### Required action
From the first line to the last, write out the data below exactly.

### Data shown
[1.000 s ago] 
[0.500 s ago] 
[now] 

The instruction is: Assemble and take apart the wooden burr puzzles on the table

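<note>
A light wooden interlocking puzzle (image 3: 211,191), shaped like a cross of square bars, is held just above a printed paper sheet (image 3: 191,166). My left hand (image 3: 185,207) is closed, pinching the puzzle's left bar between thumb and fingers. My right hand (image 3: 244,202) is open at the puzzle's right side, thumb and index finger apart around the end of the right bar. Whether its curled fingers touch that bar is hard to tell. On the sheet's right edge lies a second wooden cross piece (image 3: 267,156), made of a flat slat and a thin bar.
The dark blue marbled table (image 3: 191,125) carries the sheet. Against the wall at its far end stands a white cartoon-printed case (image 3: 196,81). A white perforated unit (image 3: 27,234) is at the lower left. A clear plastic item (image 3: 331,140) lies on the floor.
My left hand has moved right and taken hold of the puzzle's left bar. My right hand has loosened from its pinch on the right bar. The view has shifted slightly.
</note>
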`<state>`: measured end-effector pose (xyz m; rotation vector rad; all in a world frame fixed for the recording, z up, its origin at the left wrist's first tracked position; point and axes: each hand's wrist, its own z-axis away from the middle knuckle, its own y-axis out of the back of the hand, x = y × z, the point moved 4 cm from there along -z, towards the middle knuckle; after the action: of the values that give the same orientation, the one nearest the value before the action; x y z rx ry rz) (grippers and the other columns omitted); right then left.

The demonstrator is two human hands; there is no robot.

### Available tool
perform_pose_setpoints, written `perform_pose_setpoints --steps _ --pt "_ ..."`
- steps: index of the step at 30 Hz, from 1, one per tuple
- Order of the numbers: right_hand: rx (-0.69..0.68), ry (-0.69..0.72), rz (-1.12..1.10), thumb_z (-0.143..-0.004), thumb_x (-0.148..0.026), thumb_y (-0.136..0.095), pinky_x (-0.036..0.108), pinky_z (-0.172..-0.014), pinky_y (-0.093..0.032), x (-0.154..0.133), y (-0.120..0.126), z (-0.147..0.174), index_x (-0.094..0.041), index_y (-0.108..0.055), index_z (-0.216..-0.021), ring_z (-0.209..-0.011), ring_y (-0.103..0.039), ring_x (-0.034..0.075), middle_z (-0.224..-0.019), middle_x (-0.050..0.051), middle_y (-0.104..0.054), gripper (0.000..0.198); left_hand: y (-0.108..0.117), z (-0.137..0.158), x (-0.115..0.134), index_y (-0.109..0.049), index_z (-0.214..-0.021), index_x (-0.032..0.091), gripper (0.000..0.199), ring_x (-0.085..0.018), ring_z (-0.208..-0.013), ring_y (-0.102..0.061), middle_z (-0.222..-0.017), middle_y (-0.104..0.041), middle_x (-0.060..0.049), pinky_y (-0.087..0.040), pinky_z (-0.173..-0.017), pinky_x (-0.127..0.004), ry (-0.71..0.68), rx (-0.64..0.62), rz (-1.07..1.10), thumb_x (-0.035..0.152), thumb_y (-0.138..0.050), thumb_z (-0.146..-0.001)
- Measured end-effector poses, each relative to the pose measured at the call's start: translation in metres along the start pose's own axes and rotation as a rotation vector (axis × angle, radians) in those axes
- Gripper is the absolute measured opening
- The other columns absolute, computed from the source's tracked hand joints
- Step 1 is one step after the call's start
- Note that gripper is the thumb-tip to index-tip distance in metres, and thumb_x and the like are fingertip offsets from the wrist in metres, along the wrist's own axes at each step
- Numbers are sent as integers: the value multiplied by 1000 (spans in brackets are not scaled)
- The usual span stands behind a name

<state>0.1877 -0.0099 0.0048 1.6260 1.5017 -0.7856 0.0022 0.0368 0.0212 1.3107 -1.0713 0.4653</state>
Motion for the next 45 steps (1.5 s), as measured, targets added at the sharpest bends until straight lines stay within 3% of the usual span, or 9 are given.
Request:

### Answer to the exercise
[1.000 s ago] 
[0.500 s ago] 
[now] 

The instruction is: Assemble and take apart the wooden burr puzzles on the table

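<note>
A light wooden interlocking puzzle (image 3: 211,191), shaped like a cross of square bars, is held just above a printed paper sheet (image 3: 191,166). My left hand (image 3: 185,207) is closed, pinching the puzzle's left bar between thumb and fingers. My right hand (image 3: 244,202) is open at the puzzle's right side, thumb and index finger apart around the end of the right bar. Whether its curled fingers touch that bar is hard to tell. On the sheet's right edge lies a second wooden cross piece (image 3: 267,156), made of a flat slat and a thin bar.
The dark blue marbled table (image 3: 191,125) carries the sheet. Against the wall at its far end stands a white cartoon-printed case (image 3: 196,81). A white perforated unit (image 3: 27,234) is at the lower left. A clear plastic item (image 3: 331,140) lies on the floor.
My left hand has moved right and taken hold of the puzzle's left bar. My right hand has loosened from its pinch on the right bar. The view has shifted slightly.
</note>
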`<state>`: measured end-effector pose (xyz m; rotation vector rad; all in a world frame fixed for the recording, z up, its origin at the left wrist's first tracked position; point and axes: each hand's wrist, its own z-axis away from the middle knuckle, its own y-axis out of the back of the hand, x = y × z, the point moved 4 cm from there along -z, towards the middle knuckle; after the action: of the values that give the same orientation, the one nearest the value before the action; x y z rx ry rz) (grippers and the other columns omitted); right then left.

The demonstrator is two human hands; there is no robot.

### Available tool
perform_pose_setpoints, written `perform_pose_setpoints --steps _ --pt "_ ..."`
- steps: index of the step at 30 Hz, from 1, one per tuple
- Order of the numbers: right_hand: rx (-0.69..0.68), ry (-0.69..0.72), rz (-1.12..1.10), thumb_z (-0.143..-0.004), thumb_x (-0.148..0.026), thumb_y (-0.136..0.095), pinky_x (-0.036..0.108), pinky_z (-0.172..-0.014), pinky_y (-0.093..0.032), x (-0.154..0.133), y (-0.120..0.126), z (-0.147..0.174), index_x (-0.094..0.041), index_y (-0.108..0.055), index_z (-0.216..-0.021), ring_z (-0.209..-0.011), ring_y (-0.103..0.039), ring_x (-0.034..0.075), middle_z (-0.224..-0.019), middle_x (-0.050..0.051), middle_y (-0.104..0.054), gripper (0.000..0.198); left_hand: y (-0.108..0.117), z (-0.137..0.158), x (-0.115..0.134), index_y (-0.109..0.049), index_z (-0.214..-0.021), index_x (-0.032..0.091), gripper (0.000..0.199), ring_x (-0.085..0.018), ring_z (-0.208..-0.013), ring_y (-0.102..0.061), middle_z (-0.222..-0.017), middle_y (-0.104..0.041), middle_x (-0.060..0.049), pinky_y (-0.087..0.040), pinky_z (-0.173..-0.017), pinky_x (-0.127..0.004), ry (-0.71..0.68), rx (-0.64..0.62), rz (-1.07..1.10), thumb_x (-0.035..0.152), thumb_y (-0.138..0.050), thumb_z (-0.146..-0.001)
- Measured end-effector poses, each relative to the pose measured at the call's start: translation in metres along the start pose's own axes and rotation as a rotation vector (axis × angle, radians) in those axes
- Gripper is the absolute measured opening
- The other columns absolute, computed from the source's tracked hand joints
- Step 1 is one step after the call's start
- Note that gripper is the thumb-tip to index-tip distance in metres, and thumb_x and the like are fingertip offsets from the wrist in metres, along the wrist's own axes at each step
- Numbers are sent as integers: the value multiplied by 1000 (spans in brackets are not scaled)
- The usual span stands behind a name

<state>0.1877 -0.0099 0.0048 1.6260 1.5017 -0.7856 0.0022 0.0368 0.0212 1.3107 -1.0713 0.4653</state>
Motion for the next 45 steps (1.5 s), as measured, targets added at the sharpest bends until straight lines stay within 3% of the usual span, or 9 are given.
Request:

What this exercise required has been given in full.